Your assignment ::
Go through the data line by line and count the lines that hold "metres". Reply with the total only.

Supplied records ::
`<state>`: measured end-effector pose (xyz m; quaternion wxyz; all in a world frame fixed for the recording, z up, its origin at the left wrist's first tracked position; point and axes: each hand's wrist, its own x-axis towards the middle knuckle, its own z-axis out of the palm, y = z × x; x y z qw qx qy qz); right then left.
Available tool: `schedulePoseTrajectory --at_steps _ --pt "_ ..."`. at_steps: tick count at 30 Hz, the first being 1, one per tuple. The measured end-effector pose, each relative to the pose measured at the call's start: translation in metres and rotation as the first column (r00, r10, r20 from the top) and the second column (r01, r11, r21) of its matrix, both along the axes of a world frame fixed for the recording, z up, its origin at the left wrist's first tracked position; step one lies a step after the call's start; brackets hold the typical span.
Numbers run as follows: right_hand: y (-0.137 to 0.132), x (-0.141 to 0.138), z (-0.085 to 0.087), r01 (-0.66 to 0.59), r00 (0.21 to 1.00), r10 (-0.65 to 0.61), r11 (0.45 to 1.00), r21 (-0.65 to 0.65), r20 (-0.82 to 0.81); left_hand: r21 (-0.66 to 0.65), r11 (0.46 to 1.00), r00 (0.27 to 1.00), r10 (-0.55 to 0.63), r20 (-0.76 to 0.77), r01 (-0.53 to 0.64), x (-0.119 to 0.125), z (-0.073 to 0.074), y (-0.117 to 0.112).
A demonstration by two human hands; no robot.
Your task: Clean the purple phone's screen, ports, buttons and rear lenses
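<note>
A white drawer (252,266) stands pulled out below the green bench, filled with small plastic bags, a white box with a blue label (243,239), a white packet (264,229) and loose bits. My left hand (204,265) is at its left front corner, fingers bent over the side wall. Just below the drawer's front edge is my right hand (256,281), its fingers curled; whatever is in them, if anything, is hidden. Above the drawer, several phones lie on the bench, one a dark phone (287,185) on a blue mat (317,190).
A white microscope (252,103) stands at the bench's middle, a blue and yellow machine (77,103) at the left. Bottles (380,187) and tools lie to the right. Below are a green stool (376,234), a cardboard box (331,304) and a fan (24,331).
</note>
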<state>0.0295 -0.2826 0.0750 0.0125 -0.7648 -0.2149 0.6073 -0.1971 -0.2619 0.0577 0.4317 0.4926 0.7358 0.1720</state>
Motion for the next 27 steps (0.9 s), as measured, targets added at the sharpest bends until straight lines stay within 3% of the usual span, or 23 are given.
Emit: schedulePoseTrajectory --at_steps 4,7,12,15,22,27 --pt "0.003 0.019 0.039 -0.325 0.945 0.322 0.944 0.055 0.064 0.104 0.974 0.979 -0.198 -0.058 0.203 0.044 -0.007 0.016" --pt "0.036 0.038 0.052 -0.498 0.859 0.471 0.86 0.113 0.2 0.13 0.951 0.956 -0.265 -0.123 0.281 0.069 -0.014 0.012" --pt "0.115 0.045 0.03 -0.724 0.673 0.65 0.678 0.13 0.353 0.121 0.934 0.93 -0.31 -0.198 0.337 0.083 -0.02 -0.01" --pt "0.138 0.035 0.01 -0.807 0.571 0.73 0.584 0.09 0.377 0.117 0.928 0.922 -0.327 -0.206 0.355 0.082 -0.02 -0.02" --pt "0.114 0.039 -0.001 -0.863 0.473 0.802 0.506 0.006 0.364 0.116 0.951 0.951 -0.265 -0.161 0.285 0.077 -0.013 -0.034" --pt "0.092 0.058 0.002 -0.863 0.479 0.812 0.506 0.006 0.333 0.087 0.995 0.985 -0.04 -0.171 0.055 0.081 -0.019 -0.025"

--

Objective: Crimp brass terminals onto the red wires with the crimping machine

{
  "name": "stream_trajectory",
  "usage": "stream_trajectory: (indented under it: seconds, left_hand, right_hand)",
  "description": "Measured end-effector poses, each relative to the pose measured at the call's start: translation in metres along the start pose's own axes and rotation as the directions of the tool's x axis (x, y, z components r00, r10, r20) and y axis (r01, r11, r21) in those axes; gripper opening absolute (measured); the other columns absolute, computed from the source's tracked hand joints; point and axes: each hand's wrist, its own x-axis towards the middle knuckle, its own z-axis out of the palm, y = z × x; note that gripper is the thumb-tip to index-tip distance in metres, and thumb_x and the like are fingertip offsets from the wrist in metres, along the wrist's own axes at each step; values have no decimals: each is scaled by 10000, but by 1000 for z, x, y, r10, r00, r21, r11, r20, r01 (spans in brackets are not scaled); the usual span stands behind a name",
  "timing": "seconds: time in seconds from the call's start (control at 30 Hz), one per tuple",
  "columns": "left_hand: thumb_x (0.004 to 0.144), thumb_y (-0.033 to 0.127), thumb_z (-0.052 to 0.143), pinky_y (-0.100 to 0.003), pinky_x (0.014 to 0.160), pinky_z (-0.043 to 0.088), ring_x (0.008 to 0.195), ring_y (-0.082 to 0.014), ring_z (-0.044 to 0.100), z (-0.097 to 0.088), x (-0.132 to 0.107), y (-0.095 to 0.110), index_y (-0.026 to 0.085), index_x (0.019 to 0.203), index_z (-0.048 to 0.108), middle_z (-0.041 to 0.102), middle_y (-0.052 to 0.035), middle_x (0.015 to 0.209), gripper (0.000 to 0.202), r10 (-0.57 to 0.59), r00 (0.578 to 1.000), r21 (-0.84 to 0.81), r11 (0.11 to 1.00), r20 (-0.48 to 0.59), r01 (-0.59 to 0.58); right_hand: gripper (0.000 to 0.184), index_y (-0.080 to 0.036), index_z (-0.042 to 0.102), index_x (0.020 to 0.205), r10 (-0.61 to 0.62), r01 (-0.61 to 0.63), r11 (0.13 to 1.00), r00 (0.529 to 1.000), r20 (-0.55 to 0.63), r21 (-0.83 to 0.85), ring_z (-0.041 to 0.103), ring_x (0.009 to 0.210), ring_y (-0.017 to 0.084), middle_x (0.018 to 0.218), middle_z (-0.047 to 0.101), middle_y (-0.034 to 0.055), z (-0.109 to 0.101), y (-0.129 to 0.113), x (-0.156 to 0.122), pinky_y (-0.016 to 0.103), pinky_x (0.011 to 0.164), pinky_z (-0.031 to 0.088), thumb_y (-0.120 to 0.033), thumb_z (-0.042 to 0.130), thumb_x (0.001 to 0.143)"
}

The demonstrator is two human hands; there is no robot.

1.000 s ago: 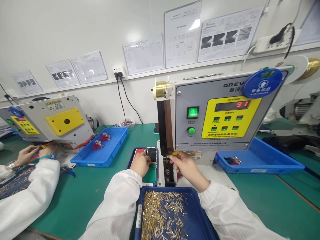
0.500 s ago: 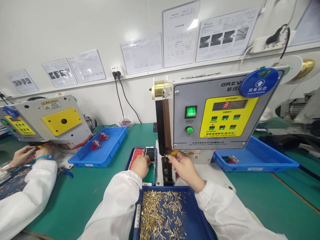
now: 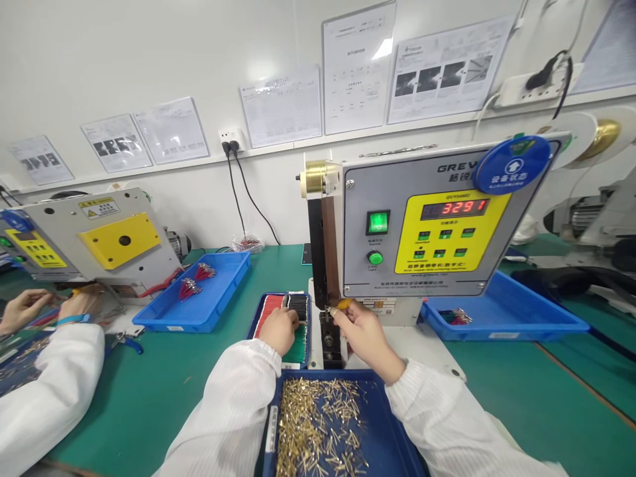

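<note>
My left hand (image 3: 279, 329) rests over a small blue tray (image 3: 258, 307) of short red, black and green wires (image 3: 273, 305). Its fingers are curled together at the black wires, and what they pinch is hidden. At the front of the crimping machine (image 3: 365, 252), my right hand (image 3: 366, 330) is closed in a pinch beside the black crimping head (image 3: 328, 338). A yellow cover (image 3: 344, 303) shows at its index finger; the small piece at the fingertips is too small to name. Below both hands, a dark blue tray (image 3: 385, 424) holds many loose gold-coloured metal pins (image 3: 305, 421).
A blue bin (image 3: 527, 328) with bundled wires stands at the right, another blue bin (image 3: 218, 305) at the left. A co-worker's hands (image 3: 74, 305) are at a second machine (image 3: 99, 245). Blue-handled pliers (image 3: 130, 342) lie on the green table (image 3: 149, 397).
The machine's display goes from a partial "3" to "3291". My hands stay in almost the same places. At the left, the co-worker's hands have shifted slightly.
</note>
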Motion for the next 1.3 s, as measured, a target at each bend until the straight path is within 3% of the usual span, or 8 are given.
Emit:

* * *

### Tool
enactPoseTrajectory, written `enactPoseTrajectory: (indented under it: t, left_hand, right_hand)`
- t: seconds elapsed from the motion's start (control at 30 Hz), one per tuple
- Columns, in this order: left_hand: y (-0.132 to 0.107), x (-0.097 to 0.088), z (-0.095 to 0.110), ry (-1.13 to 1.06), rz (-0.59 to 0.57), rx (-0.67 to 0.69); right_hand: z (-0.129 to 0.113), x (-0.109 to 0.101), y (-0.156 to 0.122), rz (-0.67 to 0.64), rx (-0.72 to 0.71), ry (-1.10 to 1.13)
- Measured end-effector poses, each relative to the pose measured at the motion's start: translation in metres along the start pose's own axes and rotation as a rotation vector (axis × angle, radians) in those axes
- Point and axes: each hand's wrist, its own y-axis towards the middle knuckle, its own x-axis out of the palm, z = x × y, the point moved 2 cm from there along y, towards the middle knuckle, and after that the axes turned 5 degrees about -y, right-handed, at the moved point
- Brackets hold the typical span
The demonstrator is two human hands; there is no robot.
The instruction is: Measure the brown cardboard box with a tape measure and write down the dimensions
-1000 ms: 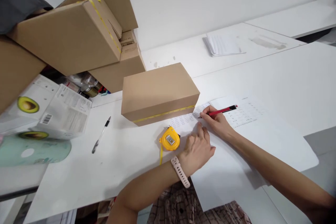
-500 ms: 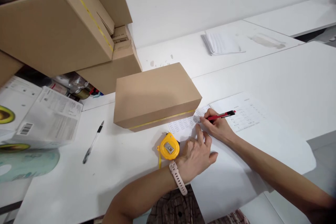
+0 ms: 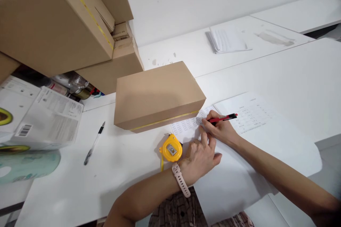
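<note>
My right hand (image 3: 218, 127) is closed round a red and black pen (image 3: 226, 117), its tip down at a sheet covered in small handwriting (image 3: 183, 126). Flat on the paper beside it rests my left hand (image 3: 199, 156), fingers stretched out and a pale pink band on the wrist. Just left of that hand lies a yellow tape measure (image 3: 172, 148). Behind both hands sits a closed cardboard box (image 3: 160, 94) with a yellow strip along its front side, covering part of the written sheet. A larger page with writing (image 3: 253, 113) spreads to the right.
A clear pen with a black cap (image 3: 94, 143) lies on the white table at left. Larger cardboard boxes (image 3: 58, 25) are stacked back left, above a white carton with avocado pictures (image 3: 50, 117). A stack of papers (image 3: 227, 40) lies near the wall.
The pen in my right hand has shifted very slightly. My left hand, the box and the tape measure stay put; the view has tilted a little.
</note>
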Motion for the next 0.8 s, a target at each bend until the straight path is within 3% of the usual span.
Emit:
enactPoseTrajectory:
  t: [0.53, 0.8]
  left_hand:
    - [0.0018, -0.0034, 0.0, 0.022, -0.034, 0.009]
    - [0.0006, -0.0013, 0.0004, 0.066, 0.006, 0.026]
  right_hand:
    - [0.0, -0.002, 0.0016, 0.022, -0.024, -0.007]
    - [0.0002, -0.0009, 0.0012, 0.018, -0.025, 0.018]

Output ::
3